The GlobCover and BCLL-LULC maps were resampled to 30 m pixel size to match the spatial resolution of Landsat OLI images, and the land cover classes present in these maps were aggregated at the broader taxonomy level following the International Geosphere Biosphere Program’s (IGBP) land cover classification scheme [44]. Visual inspection of these land cover maps using high-resolution Google Earth images and ground data indicated some changes in the land cover classes. For example, we could detect differences between the boundaries of water bodies in GlobCover and Google Earth Images; at a few locations, shrubland was mapped as cropland in GlobCover, and there was also an overlap to some extent between the shrubland and grassland classes in both the LULC maps. The presence of croplands toward the northern part of the study area was captured well in BCLL-LULC maps. While classes such as cropland showed better visual accuracy in BCLL-LULC maps, the GlobCover map better represented the extent of Built-Up classes. Therefore, a new reference map was generated by considering one LULC map as a source of class boundary for each class. The selection of LULC map as a source for each class was done using producer and user accuracy. The producer and user accuracies of GlobCover and BCLL maps were evaluated to identify the class source and, class boundaries were extracted from that LULC map which had better class-level accuracy for a given class. This was done for six land cover classes: deciduous forest, evergreen forest, cropland, shrubland, grassland, and built-up.

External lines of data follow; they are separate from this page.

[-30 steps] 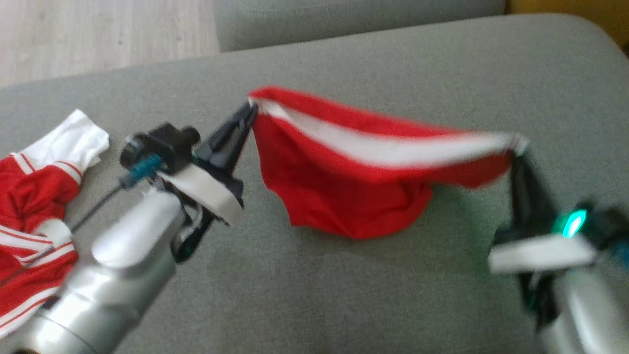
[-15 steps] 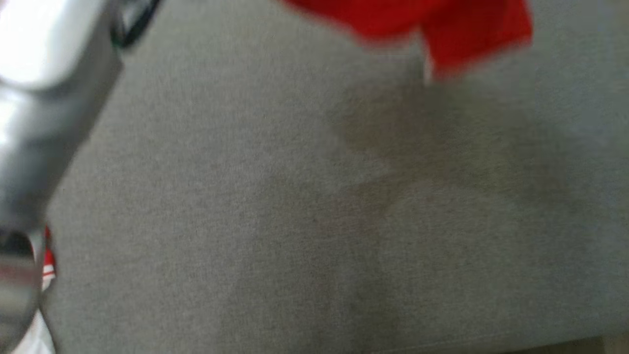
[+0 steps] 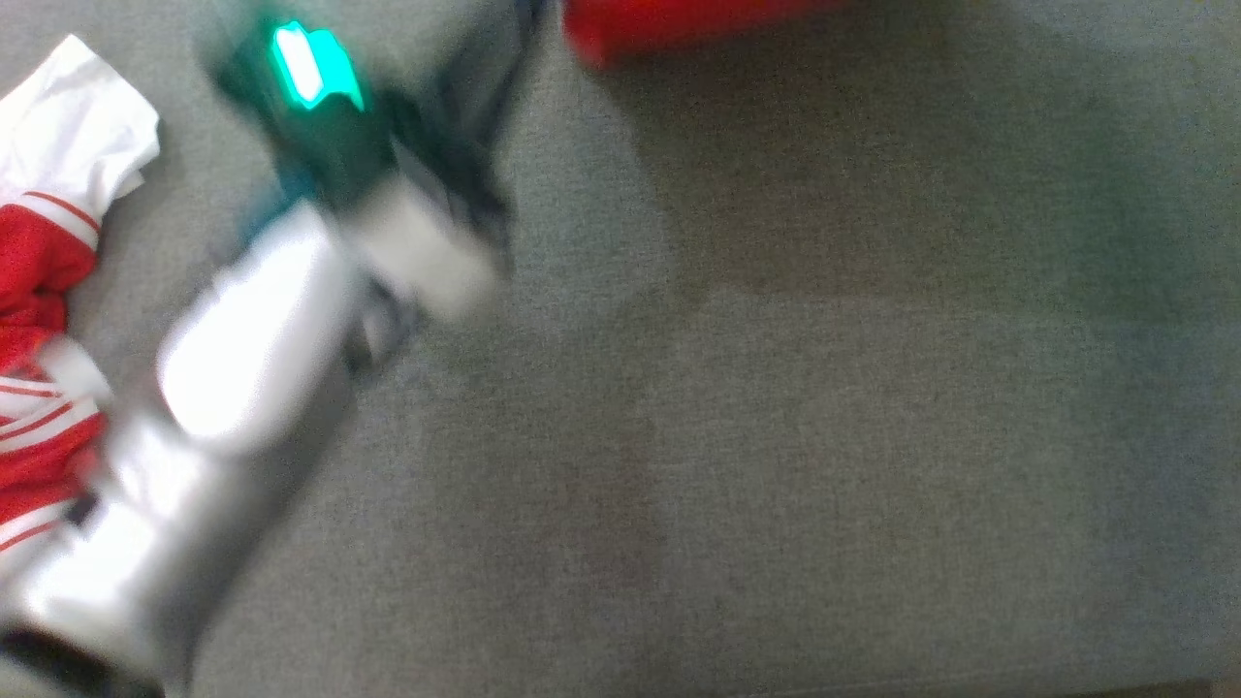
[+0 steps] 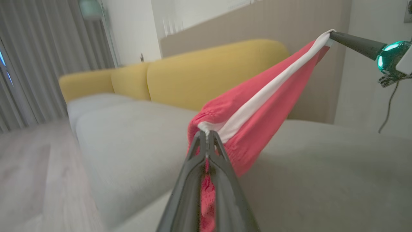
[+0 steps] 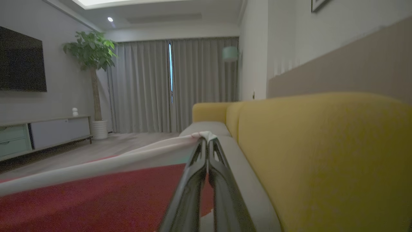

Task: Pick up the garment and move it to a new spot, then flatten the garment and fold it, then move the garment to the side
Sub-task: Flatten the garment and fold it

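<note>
The garment [image 4: 257, 106] is red with a white waistband, and it hangs stretched in the air above the grey sofa seat [image 3: 776, 436]. My left gripper [image 4: 206, 133] is shut on one end of the white band. My right gripper [image 4: 333, 33] is shut on the other end, higher up and farther off. In the right wrist view the right gripper [image 5: 206, 139] pinches the band, with the garment [image 5: 96, 193] spreading red to its left. The head view is blurred. It shows the left gripper [image 3: 533, 19] and its forearm at upper left, and the garment's [image 3: 679, 24] lower edge at the top.
A second red and white garment [image 3: 39, 291] lies crumpled at the seat's left edge, beside my left forearm. A yellow backrest [image 4: 209, 74] runs along the far side of the seat. Wooden floor [image 4: 29, 167] lies beyond the seat's end.
The head camera has swung, so the whole picture has shifted and the garment now sits at its top edge. Both grippers keep their hold on the waistband.
</note>
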Controlling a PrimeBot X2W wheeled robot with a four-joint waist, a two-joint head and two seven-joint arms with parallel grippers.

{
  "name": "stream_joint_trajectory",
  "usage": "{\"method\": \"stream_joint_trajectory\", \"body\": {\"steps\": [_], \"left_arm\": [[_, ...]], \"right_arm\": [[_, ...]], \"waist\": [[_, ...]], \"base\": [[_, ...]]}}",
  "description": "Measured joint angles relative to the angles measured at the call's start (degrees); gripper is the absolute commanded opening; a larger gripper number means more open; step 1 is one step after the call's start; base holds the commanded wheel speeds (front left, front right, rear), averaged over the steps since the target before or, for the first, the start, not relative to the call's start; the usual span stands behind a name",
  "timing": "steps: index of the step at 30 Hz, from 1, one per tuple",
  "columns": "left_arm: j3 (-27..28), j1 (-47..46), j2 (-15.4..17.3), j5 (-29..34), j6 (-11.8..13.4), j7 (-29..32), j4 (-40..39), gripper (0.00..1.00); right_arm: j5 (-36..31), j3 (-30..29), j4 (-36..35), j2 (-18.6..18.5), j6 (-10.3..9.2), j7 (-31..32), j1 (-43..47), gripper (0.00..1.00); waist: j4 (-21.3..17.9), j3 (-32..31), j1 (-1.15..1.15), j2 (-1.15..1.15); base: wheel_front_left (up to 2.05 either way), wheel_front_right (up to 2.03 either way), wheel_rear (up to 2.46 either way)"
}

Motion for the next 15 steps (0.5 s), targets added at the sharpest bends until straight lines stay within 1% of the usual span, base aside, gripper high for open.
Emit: {"method": "stream_joint_trajectory", "body": {"steps": [3, 6, 11, 15], "left_arm": [[-1.6, 10.6, 0.1, 0.0, -0.4, 0.0, -1.4, 0.0], [-2.1, 19.0, 0.5, 0.3, -0.4, 0.0, -3.1, 0.0], [-4.3, 29.4, 1.0, 2.2, -0.4, 0.0, -4.1, 0.0], [-5.9, 37.3, 2.5, 2.7, 0.5, 0.0, -4.1, 0.0]], "right_arm": [[1.7, -0.3, -2.0, 1.9, 0.0, 0.0, 12.0, 0.0], [3.9, -0.6, -3.6, 3.3, 0.0, 0.6, 21.9, 0.0], [5.2, -3.0, -8.7, 5.1, 0.0, 5.4, 35.2, 0.0], [7.9, -5.0, -14.2, 5.2, 0.0, 10.1, 45.7, 0.0]], "waist": [[0.2, -0.8, 0.01, 0.0], [0.3, -1.9, 0.0, 0.0], [0.0, -5.0, -0.01, 0.0], [-0.5, -8.2, -0.01, 0.0]], "base": [[0.0, 0.0, 0.0], [0.0, 0.0, 0.0], [0.0, 0.0, 0.0], [0.0, 0.0, 0.0]]}}
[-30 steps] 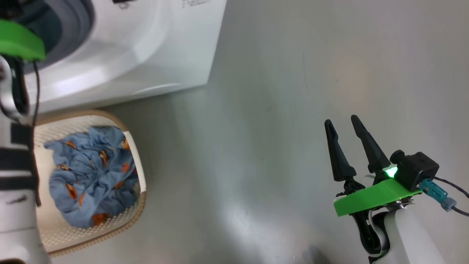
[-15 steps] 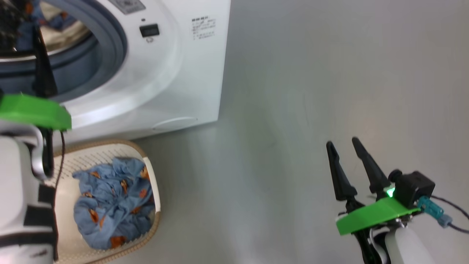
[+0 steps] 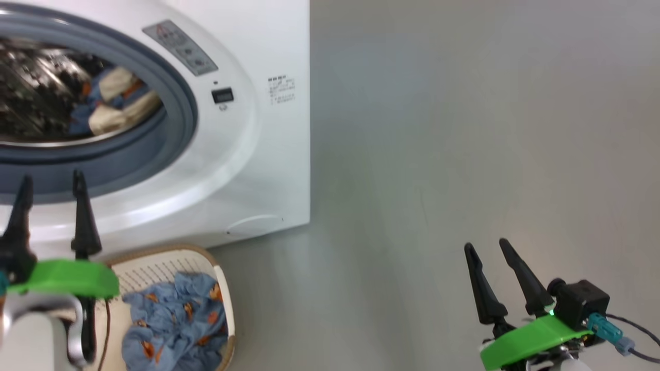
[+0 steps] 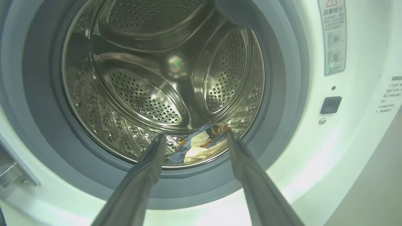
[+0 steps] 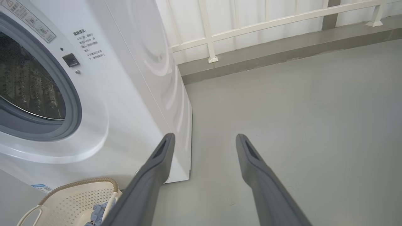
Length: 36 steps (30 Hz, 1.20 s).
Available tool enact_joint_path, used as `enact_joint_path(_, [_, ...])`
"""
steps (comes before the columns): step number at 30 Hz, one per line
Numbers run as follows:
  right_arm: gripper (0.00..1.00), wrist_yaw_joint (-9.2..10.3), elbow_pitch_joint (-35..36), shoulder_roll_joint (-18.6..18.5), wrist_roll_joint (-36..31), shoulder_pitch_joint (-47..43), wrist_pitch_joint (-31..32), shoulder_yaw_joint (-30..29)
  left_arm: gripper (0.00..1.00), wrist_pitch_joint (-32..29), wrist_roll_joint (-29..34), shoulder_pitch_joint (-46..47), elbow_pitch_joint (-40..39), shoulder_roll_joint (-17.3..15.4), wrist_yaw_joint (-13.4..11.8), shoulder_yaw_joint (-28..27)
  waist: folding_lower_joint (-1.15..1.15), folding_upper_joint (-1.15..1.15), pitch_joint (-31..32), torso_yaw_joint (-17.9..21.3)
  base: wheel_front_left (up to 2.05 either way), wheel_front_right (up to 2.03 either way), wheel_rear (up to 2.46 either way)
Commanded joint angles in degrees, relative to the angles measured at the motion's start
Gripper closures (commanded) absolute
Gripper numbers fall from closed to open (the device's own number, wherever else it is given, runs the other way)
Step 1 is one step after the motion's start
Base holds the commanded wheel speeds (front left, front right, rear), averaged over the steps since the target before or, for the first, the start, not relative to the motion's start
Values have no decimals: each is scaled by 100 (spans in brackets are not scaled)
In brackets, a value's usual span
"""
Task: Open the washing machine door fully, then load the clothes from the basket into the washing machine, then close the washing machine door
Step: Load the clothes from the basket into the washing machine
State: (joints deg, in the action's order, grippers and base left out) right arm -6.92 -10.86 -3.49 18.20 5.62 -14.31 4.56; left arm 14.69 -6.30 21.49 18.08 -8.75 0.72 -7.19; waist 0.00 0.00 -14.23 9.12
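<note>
Clothes (image 3: 175,324): some in basket (image 3: 154,270), some inside washing machine (image 3: 258,170)
Left fingers (image 3: 82,216): spread wide, empty
Right fingers (image 3: 482,291): spread wide, empty

I see a plain grey floor (image 3: 438,129) across the right of the head view, smooth with a dull sheen. At the upper left the white washing machine (image 3: 258,170) stands on it. Just before it, at the lower left, sits the cream perforated basket (image 3: 154,270) — whether they touch, I can't tell.
</note>
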Motion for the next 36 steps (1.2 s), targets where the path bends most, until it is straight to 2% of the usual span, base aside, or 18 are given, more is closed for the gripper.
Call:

As the present study considered multi-temporal data for land cover classification, three more highly dynamic, seasonal classes—water body, river bed and fallow land, were manually delineated based on the visual interpretation of the multi-temporal Landsat OLI images with high-resolution Google Earth images and field knowledge. Thus, a new reference land cover map consisting of nine classes was generated to define strata from which the training and testing samples were selected. Accuracies of the GlobCover, BCLL-LULC, and the new reference land cover map were evaluated using a test dataset containing 100 randomly selected data per class through visual interpretation of high-resolution Google Earth images, field data, and ground knowledge.

2.2.2. Preparation of Multi-Temporal Remote Sensing Data

Satellite data preparation task includes selecting Landsat-8 multi-temporal images and their integration for capturing the temporal dynamics of the target land cover classes (Figure 2). Multi-temporal Landsat-8 Operational Land Imager (OLI) Surface Reflectance (Tier 1) images of 2017 were directly accessed from the GEE repository and the clouds were masked out using the available quality bands. Considering that the land cover classes in the study area are mostly vegetation classes, Normalized Difference Vegetation Index (NDVI) is considered to help in better discrimination of land cover classes [45]. Therefore, NDVI was calculated as per Equation (1) and included as an additional input variable for the classification task.

N D V I = \frac{N I R - R}{N I R + R}

(1)

Two types of Landsat-8 datasets were created as depicted in Table 1. The first dataset, hereafter referred to as D-1, was created using the median values of blue (B), green (G), red (R), near-infrared (NIR), and NDVI bands (i.e., n = 5 where n denotes the number of bands in an image) for all the Landsat-8 OLI reflectance images available for 2017.

The second dataset, hereafter referred to as D-2, was created to capture the seasonal/temporal variations of the land cover classes. For this, the images were grouped at an interval of 3 months (i.e., for every quarter of the year starting from January). All images within a 3-month group were aggregated as one image containing mean, median, and standard deviation values for each band, resulting in m * n bands, where m refers to 3 aggregation types i.e., mean, median, and standard deviation. Finally, the quarterly images were further combined as a single image containing 60 bands (i.e., 4 * m * n = 4 * 3 * 5 = 60).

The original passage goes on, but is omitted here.